Lusitania (; ) was an ancient Iberian Roman province located where modern Portugal (south of the Douro river) and 
a portion of western Spain (the present Extremadura and the province of Salamanca) lie. It was named after the Lusitani or Lusitanian people (an Indo-European people).

Its capital was Emerita Augusta (currently Mérida, Spain), and it was initially part of the Roman Republic province of Hispania Ulterior, before becoming a province of its own in the Roman Empire. Romans first came to the territory around the mid-2nd century BC. A war with Lusitanian tribes followed, from 155 to 139 BC. In 27 BC, the province was created.

Lusitania was and is often used as an alternative name for Portugal.

Origin of the name 
The etymology of the name of the Lusitani (who gave the Roman province its name) remains unclear. Popular etymology connected the name to a supposed Roman demigod Lusus, whereas some early-modern scholars suggested that Lus was a form of the Celtic Lugus followed by another (unattested) root *tan-, supposed to mean "tribe", while others derived the name from Lucis, an ancient people mentioned in Avienius' Ora Maritima (4th century AD) and from tan (-stan in Iranian), or from tain, meaning "a region" or implying "a country of waters", a root word that formerly meant a prince or sovereign governor of a region.
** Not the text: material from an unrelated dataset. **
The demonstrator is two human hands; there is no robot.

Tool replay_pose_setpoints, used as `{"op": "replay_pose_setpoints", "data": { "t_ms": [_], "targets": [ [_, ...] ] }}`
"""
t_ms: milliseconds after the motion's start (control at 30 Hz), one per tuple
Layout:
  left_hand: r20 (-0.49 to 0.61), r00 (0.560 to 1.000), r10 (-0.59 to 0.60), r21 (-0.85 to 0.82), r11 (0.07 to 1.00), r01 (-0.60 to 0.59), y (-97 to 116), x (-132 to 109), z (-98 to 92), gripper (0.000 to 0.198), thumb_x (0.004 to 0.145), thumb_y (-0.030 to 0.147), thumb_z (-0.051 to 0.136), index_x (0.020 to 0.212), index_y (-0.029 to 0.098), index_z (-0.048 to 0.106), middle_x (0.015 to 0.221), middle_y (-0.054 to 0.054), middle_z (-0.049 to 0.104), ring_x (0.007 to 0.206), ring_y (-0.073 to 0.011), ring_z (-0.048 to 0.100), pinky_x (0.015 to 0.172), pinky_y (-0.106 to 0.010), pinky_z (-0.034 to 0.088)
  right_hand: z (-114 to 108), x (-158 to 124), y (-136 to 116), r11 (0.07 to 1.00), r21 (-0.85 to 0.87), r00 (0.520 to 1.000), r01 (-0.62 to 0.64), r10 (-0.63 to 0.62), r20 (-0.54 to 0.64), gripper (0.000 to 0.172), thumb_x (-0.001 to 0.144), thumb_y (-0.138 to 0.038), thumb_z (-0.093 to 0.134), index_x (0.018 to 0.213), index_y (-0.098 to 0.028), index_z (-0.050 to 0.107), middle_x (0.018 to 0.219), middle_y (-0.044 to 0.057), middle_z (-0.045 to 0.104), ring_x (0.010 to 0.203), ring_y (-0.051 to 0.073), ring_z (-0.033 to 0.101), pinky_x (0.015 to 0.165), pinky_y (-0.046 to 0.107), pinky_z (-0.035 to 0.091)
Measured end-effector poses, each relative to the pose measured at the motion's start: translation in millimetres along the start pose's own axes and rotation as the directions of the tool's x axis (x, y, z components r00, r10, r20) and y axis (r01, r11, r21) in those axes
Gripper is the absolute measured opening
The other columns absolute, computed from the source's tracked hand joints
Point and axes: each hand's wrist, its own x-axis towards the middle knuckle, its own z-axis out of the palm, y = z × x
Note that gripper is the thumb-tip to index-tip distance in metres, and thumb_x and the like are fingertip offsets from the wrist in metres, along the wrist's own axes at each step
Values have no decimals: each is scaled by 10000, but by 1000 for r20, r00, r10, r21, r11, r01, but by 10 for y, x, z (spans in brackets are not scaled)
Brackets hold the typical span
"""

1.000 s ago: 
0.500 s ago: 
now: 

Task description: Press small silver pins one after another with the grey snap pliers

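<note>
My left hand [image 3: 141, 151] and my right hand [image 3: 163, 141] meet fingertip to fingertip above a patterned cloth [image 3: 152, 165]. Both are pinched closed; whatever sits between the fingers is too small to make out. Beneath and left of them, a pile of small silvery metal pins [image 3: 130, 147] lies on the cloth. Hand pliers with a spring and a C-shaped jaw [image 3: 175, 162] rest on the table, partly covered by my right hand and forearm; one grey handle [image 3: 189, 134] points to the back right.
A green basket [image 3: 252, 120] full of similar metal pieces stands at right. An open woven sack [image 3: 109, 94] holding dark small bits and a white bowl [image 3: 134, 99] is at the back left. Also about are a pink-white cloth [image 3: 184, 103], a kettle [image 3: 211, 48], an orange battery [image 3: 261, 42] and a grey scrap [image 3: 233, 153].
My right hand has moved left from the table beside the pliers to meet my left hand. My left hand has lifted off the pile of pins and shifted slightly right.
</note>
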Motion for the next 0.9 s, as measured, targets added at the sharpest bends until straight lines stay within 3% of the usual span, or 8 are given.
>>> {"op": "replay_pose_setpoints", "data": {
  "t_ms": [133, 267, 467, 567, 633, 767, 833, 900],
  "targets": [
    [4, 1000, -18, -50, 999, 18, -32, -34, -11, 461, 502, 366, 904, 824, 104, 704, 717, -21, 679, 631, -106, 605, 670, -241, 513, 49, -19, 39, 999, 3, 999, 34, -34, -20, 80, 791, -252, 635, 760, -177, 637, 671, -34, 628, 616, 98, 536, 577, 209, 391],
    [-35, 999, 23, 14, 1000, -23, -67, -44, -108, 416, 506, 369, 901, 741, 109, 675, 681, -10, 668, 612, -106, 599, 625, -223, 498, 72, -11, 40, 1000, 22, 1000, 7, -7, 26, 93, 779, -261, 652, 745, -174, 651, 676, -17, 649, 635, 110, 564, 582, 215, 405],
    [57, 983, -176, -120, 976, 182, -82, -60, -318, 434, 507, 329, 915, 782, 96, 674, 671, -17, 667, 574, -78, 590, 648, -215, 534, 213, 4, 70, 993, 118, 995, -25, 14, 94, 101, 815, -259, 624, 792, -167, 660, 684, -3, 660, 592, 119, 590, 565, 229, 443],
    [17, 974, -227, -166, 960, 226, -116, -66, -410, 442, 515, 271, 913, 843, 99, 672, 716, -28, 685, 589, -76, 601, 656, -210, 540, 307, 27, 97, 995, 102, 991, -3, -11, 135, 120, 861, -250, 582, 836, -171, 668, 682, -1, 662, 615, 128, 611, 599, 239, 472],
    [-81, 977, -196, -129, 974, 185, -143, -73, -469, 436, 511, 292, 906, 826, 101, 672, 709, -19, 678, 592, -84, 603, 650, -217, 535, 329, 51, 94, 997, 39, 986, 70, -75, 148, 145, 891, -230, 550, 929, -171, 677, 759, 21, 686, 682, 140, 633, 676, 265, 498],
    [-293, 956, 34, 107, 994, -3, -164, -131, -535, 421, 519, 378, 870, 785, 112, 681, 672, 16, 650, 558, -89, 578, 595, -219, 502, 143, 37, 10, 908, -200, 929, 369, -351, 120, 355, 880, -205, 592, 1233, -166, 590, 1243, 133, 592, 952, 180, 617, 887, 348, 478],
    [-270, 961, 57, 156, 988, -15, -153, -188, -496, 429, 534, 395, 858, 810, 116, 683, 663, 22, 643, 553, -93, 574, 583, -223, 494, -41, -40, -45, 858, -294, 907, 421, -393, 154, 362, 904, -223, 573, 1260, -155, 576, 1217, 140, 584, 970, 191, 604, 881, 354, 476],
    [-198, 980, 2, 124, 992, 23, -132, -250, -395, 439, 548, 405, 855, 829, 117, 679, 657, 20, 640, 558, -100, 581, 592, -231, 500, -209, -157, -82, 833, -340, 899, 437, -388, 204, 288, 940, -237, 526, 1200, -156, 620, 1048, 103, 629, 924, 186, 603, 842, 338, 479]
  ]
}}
Ancient Romans, such as Pliny the Elder (Natural History, 3.5) and Varro (116 – 27 BC, cited by Pliny), speculated that the name Lusitania had Roman origins, as when Pliny says "lusum enim Liberi Patris aut lyssam cum eo bacchantium nomen dedisse Lusitaniae et Pana praefectum eius universae" [Lusitania takes its name from the Lusus associated with Bacchus and the Lyssa of his Bacchantes, and Pan is its governor].
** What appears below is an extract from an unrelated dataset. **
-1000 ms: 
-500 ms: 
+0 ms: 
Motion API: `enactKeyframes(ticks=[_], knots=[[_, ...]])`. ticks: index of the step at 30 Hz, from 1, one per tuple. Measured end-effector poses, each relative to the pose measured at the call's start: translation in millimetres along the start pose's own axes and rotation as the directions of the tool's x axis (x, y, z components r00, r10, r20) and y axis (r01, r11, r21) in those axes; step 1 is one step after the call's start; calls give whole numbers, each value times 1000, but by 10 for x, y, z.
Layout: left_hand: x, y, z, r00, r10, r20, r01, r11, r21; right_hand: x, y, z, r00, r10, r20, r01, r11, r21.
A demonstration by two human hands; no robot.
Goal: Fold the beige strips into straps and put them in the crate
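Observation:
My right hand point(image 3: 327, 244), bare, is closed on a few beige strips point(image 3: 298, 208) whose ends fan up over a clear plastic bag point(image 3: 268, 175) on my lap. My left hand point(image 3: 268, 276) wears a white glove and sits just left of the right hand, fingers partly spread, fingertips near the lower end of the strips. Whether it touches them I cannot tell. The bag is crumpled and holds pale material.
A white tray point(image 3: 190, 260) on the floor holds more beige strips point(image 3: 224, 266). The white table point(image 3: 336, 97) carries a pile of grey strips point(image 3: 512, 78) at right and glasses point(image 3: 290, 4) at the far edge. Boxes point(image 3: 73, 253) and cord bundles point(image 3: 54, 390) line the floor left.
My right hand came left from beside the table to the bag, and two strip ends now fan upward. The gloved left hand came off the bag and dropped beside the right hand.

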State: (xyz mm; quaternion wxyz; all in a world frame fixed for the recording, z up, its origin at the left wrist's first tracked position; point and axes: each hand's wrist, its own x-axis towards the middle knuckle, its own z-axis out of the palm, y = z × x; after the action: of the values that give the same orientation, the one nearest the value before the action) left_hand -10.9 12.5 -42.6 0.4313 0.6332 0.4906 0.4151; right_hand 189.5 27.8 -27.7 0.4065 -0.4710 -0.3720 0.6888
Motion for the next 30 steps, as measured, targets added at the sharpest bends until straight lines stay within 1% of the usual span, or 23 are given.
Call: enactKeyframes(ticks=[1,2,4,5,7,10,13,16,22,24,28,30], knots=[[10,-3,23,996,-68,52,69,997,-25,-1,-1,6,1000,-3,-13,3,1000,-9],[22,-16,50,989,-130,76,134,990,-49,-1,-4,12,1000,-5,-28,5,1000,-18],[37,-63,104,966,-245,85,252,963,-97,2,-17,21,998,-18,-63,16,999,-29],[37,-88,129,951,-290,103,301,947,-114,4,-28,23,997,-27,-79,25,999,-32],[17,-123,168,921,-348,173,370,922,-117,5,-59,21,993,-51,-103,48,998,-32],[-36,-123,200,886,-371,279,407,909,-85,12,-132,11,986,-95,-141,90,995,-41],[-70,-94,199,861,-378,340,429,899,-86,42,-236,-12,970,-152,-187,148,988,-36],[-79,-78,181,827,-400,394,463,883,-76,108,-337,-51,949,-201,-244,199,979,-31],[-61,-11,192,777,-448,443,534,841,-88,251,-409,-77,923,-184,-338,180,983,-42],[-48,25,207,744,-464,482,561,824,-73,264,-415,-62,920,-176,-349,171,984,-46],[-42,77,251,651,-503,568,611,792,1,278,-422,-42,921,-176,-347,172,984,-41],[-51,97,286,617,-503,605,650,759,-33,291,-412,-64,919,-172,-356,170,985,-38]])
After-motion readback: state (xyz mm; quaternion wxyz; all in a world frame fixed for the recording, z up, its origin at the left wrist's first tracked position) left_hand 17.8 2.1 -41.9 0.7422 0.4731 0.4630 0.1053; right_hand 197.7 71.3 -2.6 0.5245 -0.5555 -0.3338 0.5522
Lusus is usually translated as "game" or "play", while lyssa is a borrowing from the Greek λυσσα, "frenzy" or "rage", and sometimes Rage personified; for later poets, Lusus and Lyssa become flesh-and-blood companions (even children) of Bacchus. Luís de Camões' epic Os Lusíadas (1572), which portrays Lusus as the founder of Lusitania, extends these ideas, which have no connection with modern etymology.

In his work, Geography, the classical geographer Strabo (died ca. 24 AD) suggests a change had occurred in the use of the name "Lusitanian". He mentions a group who had once been called "Lusitanians" living north of the Douro river but were called in his day "Callacans".

Lusitanians

The Lusitani, who were Indo-European speakers, established themselves in the region in the 6th century BC, but historians and archeologists are still undecided about their ethnogenesis. Some modern authors consider them to be an indigenous people who were Celticized culturally and possibly also through intermarriage.
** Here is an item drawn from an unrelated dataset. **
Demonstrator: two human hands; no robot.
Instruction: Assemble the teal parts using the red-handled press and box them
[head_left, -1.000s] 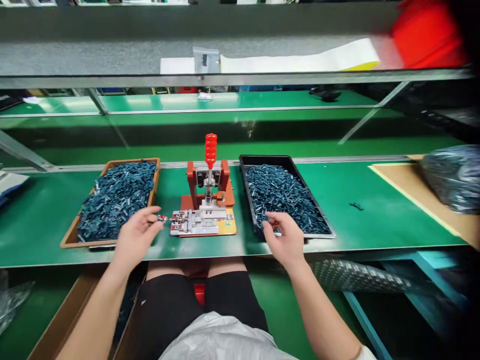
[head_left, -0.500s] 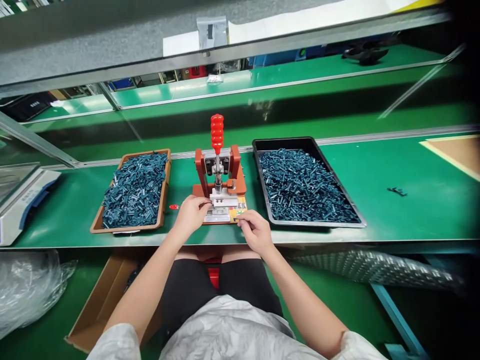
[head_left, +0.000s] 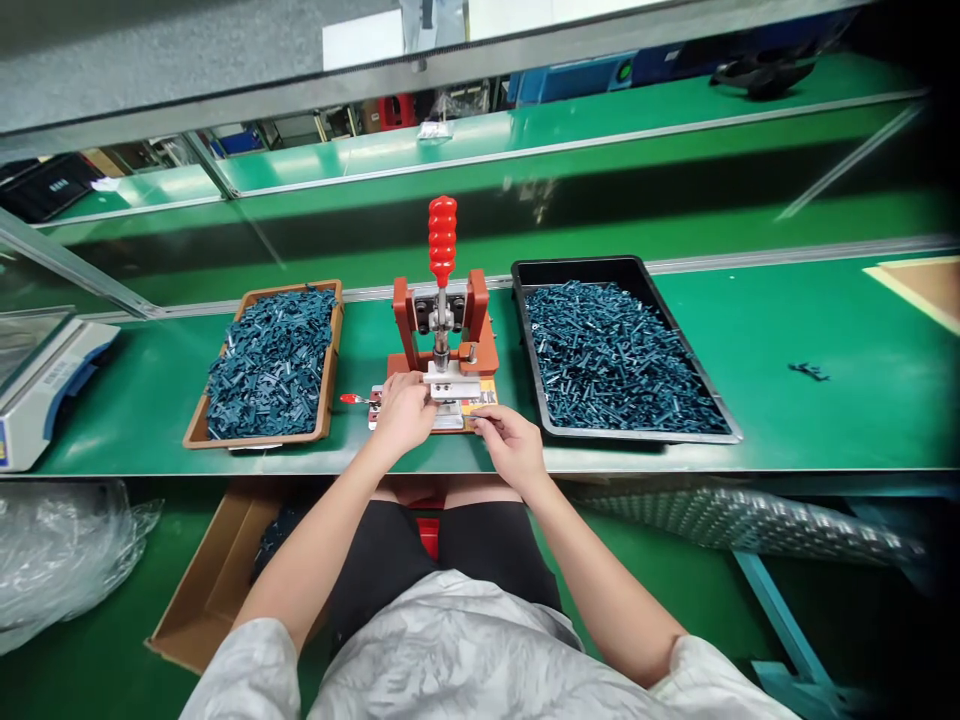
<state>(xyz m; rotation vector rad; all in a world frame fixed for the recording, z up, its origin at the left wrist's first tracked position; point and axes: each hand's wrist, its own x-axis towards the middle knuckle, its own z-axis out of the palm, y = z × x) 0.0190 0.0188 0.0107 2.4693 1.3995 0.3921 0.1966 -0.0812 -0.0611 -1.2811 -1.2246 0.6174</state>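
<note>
A hand toggle press (head_left: 442, 320) with a red ribbed handle stands upright in front of me. My left hand (head_left: 405, 412) is at the left side of its metal jig (head_left: 450, 412), fingers curled together against it; whatever they grip is hidden. Right of the jig, my right hand (head_left: 514, 447) pinches a small dark plastic piece (head_left: 471, 416) between thumb and forefinger, its tip pointing at the jig. A small red-tipped lever (head_left: 350, 399) sticks out to the left, beside my left hand.
A brown tray (head_left: 328, 400) heaped with small dark-blue pieces is on the left. A black tray (head_left: 529, 350) of thin dark pieces sits on the right. Several loose pieces (head_left: 808, 371) lie farther right. A scale (head_left: 52, 385) stands at the far left.
My left hand has turned and shifted right along the jig, uncovering a plate by the red-tipped lever. The piece in my right hand is now closer to the jig. The view has tilted slightly.
</note>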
The archeologist Scarlat Lambrino defended the position that the Lusitanians were a tribal group of Celtic origin related to the Lusones (a tribe that inhabited the east of Iberia). Some have claimed that both tribes came from the Swiss mountains. Others argue that the evidence points to the Lusitanians being a native Iberian tribe, resulting from intermarriage between different local tribes.  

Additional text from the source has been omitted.